◆ The task ◆
Retype each line of the material exactly, please, skipping any picture in it.

◆ Material provided ◆

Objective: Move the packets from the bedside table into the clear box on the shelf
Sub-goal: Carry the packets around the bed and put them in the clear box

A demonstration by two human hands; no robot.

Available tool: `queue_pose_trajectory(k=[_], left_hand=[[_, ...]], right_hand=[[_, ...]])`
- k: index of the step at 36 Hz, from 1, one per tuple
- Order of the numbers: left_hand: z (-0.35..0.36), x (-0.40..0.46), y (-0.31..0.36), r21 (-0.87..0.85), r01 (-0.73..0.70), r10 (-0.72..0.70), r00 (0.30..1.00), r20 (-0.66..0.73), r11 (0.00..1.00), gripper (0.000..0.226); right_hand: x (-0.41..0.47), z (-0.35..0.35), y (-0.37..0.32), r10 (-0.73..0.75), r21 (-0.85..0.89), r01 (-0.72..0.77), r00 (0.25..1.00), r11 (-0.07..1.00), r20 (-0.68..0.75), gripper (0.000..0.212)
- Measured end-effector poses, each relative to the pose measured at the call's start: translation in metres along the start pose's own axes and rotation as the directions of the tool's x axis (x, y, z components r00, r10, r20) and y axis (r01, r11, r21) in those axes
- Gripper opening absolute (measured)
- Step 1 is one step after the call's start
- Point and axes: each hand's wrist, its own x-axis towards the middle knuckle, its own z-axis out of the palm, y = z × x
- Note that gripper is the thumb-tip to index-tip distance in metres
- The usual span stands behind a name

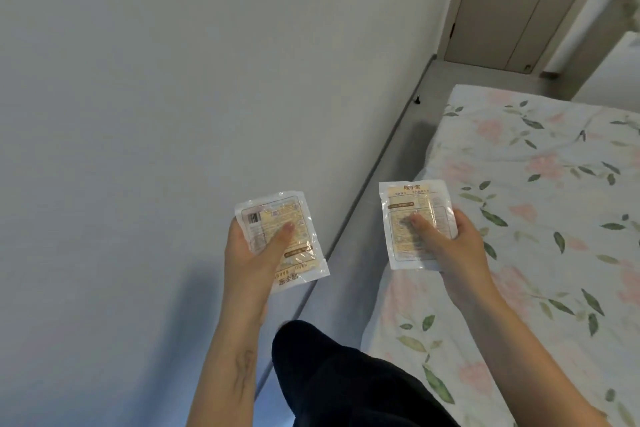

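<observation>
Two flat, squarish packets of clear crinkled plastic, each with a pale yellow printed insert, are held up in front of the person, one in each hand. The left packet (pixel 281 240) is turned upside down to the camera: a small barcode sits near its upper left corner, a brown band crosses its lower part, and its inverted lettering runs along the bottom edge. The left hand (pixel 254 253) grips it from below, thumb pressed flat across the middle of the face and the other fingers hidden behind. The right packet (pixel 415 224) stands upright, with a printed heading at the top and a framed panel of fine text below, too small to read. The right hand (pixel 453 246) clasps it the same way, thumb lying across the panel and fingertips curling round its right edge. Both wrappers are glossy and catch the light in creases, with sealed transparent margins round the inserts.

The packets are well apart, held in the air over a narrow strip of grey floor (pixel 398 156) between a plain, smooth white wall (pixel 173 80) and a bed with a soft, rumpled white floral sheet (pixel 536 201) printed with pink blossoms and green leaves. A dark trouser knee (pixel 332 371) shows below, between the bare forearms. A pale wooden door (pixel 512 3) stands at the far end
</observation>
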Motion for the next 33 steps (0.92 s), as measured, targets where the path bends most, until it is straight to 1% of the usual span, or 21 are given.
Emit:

◆ Written response ◆
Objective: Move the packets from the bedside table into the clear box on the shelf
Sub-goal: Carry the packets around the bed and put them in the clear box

A demonstration by two human hands; no robot.

Available tool: `queue_pose_trajectory(k=[_], left_hand=[[_, ...]], right_hand=[[_, ...]])`
- k: index of the step at 36 Hz, from 1, one per tuple
- Order of the numbers: left_hand: z (-0.35..0.36), x (-0.40..0.46), y (-0.31..0.36), r21 (-0.87..0.85), r01 (-0.73..0.70), r10 (-0.72..0.70), r00 (0.30..1.00), r20 (-0.66..0.73), r11 (0.00..1.00), gripper (0.000..0.226); right_hand: x (-0.41..0.47), z (-0.35..0.35), y (-0.37..0.32), r10 (-0.73..0.75), r21 (-0.85..0.89), r01 (-0.72..0.77), r00 (0.25..1.00), r11 (-0.07..1.00), r20 (-0.68..0.75), gripper (0.000..0.212)
- Measured end-effector poses, each relative to the pose measured at the call's start: translation in metres along the start pose's own axes and rotation as the directions of the tool's x axis (x, y, z components r00, r10, r20) and y axis (r01, r11, r21) in those axes
- Gripper opening absolute (measured)
- Step 1 is one step after the call's start
- Point and axes: each hand's wrist, its own x-axis towards the middle knuckle, its own z-axis out of the palm, y = z × x
- Note that gripper is the thumb-tip to index-tip distance in metres
- The usual span stands behind a name


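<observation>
Two flat, squarish packets of clear crinkled plastic, each with a pale yellow printed insert, are held up in front of the person, one in each hand. The left packet (pixel 281 240) is turned upside down to the camera: a small barcode sits near its upper left corner, a brown band crosses its lower part, and its inverted lettering runs along the bottom edge. The left hand (pixel 254 253) grips it from below, thumb pressed flat across the middle of the face and the other fingers hidden behind. The right packet (pixel 415 224) stands upright, with a printed heading at the top and a framed panel of fine text below, too small to read. The right hand (pixel 453 246) clasps it the same way, thumb lying across the panel and fingertips curling round its right edge. Both wrappers are glossy and catch the light in creases, with sealed transparent margins round the inserts.

The packets are well apart, held in the air over a narrow strip of grey floor (pixel 398 156) between a plain, smooth white wall (pixel 173 80) and a bed with a soft, rumpled white floral sheet (pixel 536 201) printed with pink blossoms and green leaves. A dark trouser knee (pixel 332 371) shows below, between the bare forearms. A pale wooden door (pixel 512 3) stands at the far end
</observation>
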Motion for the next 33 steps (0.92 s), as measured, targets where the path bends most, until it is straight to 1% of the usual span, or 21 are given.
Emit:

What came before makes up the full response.